Instructions to follow: Return only the lines running from the first line of the listing through the one with "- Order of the", unchanged.

Top of Information shown

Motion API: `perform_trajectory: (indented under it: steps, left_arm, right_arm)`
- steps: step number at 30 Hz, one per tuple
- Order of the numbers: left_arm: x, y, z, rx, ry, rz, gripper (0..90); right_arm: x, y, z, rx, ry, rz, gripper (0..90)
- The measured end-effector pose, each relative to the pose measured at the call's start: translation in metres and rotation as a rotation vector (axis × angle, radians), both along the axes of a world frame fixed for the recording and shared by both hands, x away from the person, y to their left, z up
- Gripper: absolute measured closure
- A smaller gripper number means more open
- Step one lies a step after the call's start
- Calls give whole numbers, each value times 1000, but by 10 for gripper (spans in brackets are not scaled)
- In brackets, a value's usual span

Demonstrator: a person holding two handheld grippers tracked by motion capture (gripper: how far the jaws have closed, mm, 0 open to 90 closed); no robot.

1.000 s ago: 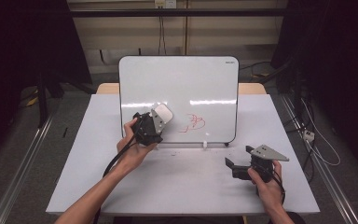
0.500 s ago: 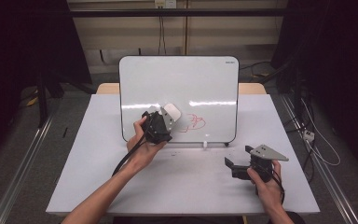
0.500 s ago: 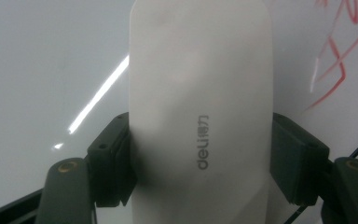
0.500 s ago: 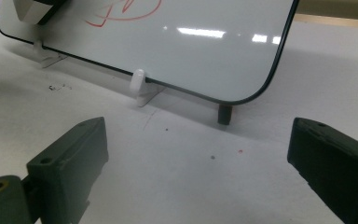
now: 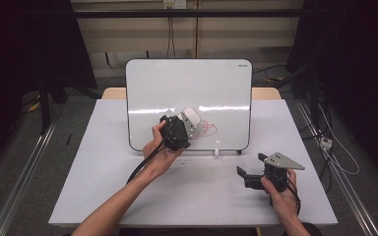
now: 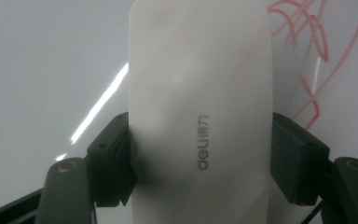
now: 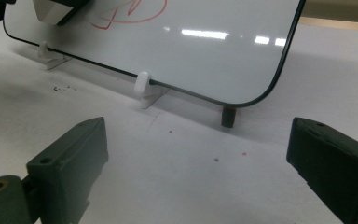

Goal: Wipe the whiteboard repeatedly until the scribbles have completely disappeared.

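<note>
A: Left gripper view: left gripper (image 6: pixel 200 163) jaws clamped on both sides of white eraser (image 6: pixel 200 93), "deli" printed on its back, plus two characters too small to read.

B: Where's the eraser?

A: Between the jaws, against the whiteboard (image 6: pixel 42 70), red scribble (image 6: pixel 326 51) just right of it.

B: High view?

A: Small dark label in whiteboard (image 5: pixel 187 83) top corner, unreadable. Right gripper (image 5: pixel 256 167) low on table (image 5: pixel 202 196), well apart, jaws wide apart, holding nothing.
</note>
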State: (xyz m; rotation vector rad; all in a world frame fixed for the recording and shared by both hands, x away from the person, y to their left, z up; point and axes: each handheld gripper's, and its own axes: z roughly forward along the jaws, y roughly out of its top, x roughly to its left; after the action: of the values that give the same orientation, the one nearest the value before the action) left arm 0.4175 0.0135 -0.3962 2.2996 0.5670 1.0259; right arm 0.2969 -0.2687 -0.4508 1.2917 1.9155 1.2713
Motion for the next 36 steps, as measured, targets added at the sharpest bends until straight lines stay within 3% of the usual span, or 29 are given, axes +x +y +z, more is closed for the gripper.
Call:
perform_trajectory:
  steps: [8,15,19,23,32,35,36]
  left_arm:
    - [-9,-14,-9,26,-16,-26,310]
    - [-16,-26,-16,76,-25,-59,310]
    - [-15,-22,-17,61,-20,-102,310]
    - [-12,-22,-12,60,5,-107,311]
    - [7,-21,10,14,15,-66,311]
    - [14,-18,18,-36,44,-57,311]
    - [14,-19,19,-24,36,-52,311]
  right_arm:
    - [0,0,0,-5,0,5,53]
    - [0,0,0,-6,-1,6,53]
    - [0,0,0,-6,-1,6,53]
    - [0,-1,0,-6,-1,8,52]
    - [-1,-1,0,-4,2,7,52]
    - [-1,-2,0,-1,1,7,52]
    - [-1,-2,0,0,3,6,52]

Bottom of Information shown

The completed task:
Motion API: `perform_trajectory: (indented under it: steps, left_arm, right_arm)`
- steps: step number at 30 Hz, one per tuple
- Order of the numbers: left_arm: x, y, z, rx, ry, rz, gripper (0..90); right_arm: x, y, z, rx, ry, rz, gripper (0..90)

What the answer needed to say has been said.